Tersenyumlah saat kau melihatku, karna saat itu aku tak berada di dekatmu.
Dan menangislah saat kau mengingatku, karna saat itu aku tak berada di sampingmu.
Tetapi pejamkanlah mata indahmu itu, karna saat itu aku akan terasa ada di dekatmu.
Karna aku telah berada dihatimu untuk selamanya.
Tak ada yang tersisa lagi untukku, selain kenangan-kenangan yang indah bersamamu.
Mata indah yang dengannya aku biasa melihat keindahan cinta, mata indah yang dahulu adalah milikku, kini semuanya terasa jauh meninggalkanku.
Kehidupan terasa kosong tanpa keindahanmu.
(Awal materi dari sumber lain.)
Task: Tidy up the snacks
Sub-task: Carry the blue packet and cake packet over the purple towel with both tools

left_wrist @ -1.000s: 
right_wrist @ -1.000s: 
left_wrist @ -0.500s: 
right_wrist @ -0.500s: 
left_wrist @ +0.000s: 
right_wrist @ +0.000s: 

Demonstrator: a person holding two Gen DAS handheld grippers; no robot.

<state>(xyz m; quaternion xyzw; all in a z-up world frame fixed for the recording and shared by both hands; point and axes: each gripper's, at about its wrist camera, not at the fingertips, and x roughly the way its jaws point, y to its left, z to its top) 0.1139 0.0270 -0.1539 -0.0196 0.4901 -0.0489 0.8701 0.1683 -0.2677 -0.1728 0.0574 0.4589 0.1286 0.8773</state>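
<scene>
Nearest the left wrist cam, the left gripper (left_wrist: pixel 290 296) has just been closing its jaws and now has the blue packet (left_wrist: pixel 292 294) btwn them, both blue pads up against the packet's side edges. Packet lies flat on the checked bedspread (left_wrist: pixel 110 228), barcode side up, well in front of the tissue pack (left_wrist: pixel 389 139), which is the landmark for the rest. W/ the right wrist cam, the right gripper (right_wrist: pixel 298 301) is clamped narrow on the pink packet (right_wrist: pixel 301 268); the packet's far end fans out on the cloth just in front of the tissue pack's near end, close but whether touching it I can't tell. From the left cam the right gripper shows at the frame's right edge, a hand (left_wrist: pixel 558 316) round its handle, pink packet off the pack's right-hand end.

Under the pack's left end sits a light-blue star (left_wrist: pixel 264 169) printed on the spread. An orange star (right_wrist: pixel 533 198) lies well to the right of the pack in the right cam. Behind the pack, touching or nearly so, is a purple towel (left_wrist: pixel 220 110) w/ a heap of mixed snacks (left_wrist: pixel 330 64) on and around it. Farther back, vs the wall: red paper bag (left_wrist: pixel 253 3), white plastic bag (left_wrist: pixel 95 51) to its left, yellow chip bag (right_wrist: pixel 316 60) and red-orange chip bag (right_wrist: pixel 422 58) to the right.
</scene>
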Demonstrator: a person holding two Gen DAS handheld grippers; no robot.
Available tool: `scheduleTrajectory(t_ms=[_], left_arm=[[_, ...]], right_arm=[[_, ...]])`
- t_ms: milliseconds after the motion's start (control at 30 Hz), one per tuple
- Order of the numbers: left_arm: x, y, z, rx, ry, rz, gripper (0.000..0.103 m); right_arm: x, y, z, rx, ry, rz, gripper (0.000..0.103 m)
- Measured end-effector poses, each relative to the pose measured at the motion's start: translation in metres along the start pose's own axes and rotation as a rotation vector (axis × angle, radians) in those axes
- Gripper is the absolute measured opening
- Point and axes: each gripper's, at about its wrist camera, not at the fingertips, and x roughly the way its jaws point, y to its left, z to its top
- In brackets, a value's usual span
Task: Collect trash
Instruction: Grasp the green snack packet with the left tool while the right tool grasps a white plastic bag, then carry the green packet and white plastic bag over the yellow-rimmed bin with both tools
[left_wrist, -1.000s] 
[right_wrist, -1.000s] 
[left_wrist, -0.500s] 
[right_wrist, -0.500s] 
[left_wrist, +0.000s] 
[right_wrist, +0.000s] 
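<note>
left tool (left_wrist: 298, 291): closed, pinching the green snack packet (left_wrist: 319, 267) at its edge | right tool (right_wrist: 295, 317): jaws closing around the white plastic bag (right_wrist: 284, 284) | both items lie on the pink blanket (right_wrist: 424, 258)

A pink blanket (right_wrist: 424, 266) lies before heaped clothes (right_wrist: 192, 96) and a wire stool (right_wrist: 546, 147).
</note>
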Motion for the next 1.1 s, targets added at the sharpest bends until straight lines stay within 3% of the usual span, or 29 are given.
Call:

Hati, cinta dan rinduku adalah milihkmu.
Cintamu takkan pernah membebaskanku.
Bagaimana mungkin aku terbang mencari cinta yang lain? saat sayap-sayapku telah patah karnamu.
Cintaku akan tetap tinggal bersamamu, hingga akhir hayatku dan setelah kematian.
Hingga tangan tuhan akan menyatukan kita lagi.
Betapapun hati telah terpikat pada sosok terang dalam kegelapan yang tengah menghidupkan sinar hidupku, namun tak dapat menyinari dan menghangatkan perasaanku yang sesungguhnya.
Aku tidak bisa menemukan cinta yang lain selain cintamu, karna aku tertekan dingin oleh sosok dirimu dalam jiwaku.
Kau takkan pernah terganti, bagai pecahan logam yang mengekalkan kesunyian, kesendirian dan kesedihanku.
Kini, aku telah kehilanganmu.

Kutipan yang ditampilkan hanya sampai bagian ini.